A finding that a person is "not of good character" requires the Minister to make a supervening determination after having regard to the matters set out in s 501(6)(c). The consideration of past and present criminal conduct and/or past and present general conduct provide indicia as to the presence or absence of good character but do not in themselves answer the question. The Minister must look at the totality of the circumstances and determine whether the person before him is distinguishable from others as a person not of good character, a question not to be confused with characterisation by conduct alone. (See: Minister for Immigration and Ethnic Affairs v Baker (1997) 73 FCR 187 at 197).
...
For a finding to be made under s 501(6)(c) that a person is not of good character it is necessary that the nature of the conduct said to be criminal, be examined and assessed as to its degree of moral culpability or turpitude. Furthermore, there must be examination of past and present criminal conduct sufficient to establish that a person at the time of decision is not then of good character. The point at which recent criminal conduct, (as the term "present criminal conduct" is to be understood), becomes "past criminal conduct" must be a matter of judgment. If there is no recent criminal conduct that circumstances will point to the need for the Minister to give due weight to that fact before concluding that a visa applicant is a person not of good character. (See: Baker at 194-195).
Before past and present general conduct may be taken to reveal indicia that a visa applicant is not of good character continuing conduct must be demonstrated that shows a lack of enduring moral quality. Although in some circumstances isolated elements of conduct may be significant and display lack of moral worth they will be rare, and as with consideration of criminal conduct there must be due regard given to recent good conduct.
The foregoing is not a mechanical exercise and although expressed in different terms from those considered in Irving and Baker the task to be performed differs very little from that under the Act and regulations as they stood before amendment.'
133 It is apparent that what s 501(6)(c) requires by way of assessment and determination is also to be undertaken with a view to the protection of the Australian community. As I observed at [129] above, these authorities reinforce the proposition that "protection" is not to be given a narrow meaning. Even at its broadest, however, "protection" contemplates that there is some kind of harm, disadvantage, or unacceptable or undesirable consequence, arising from allowing a person to enter or remain in Australia, which the s 501(2) discretion can avoid if all the circumstances call for it.
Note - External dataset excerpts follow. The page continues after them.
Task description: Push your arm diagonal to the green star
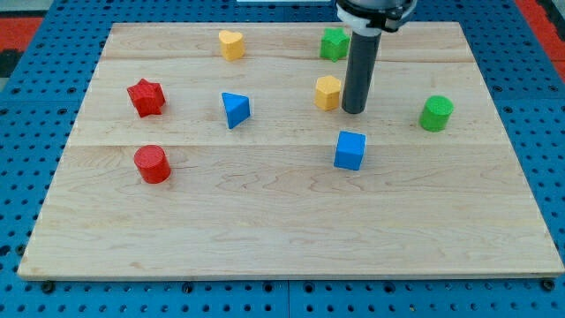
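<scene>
A pale wooden board (291, 238) lies on a blue pegboard table (26, 97), seen from above and in front. A dark rod comes down from the top of the frame, right of centre. There are no jaws on it, only a plain straight end. My tip (354, 111) rests on the board just right of the yellow hexagonal block (327, 92), very close to it; whether they touch is unclear. The green star (334, 43) sits near the top edge, up and slightly left of the tip, partly beside the rod. A blue cube (350, 150) lies just below the tip. A green cylinder (435, 114) stands well to the right. In the upper middle is a yellow heart (231, 44). Left of centre is a blue triangular block (235, 109). At the left are a red star (146, 97) and, below it, a red cylinder (152, 164).
</scene>
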Available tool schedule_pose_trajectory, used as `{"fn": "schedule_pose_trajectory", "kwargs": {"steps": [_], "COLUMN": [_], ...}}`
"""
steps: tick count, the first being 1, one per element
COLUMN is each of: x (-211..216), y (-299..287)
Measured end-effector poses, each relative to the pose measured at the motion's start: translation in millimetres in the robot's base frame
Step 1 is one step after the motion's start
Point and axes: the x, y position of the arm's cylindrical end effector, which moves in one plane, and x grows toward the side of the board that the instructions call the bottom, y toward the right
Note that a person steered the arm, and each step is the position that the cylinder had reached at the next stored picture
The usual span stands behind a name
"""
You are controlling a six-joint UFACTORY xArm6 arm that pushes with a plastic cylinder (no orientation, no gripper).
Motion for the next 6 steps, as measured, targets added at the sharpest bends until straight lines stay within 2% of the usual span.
{"fn": "schedule_pose_trajectory", "kwargs": {"steps": [1, 3, 5, 6], "x": [24.0, 11.4, 4.4, 2.7], "y": [-9.7, -41.1, -23.6, 9.9]}}
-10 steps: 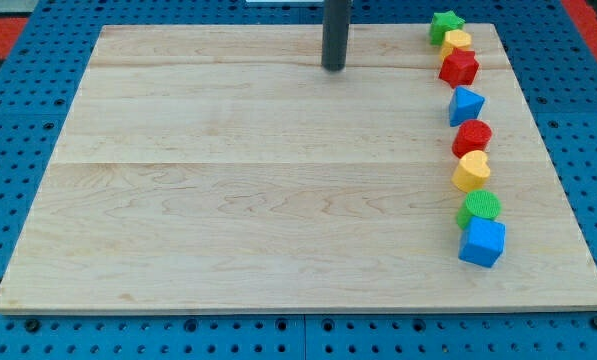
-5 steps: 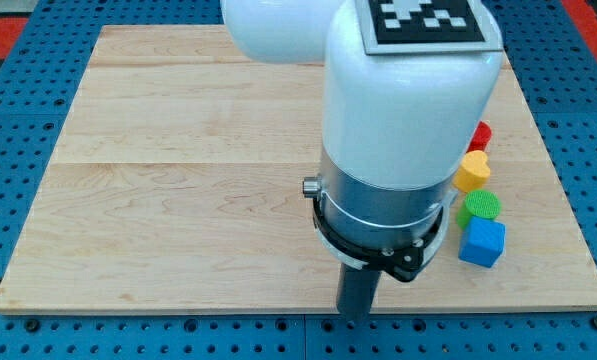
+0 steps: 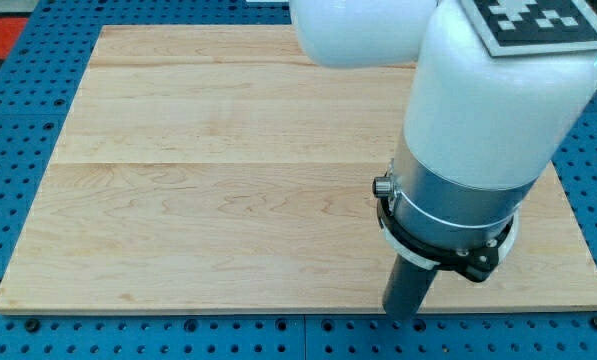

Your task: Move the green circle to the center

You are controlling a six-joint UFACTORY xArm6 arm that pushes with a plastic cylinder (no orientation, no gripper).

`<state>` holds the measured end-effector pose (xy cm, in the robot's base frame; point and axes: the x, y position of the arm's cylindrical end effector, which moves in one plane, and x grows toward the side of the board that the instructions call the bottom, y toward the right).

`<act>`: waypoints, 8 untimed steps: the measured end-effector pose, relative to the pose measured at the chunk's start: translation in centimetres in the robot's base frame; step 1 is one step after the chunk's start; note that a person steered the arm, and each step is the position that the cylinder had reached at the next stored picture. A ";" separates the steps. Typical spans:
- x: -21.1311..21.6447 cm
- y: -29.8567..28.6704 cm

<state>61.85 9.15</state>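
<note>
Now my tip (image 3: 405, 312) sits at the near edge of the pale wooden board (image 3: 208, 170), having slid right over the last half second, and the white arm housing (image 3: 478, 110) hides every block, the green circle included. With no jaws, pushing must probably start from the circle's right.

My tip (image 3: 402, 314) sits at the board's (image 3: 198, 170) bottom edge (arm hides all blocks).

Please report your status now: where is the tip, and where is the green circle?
My tip at board's bottom edge, right of middle. No block in view. Arm covers the view's right side.
</note>
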 end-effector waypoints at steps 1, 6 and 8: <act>0.0 0.6; -2.5 12.3; -8.9 12.8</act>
<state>52.98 21.95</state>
There must be a positive finding by the Minister that a person does not pass the character test before the precondition to the discretion to refuse or cancel a visa arises: see Godley 141 FCR 552; [2005] FCAFC 10 at [54]. The scheme of s 501(6) requires a positive finding by the decision-maker that there is the requisite kind of difficulty with how an individual might behave in Australia sufficient to enliven the discretion to refuse or cancel a visa.
134 In his supplementary submissions, the applicant submitted the cancellation and refusal discretion has always been concerned with potential harm to the Australian community. He referred to s 180A of the Migration Act, which was the predecessor to s 501 before the renumbering of the Act introduced by the Migration Legislation Amendment Act 1994 (Cth). The then s 180A was a response to the decision of Hell's Angels Motorcycle Club Inc v Hand (1991) 25 ALD 659. In the second reading speech for the Migration (Offences and Undesirable Persons) Amendment Bill 1992 (Cth), which introduced s 180A, the Minister said "[t]his sort of legislation is designed to protect the nation." Recognising the limited assistance to be derived from extrinsic material on construction issues such as this, it can at least be said there is no apparent inconsistency between this material and the conclusion I have reached on construction.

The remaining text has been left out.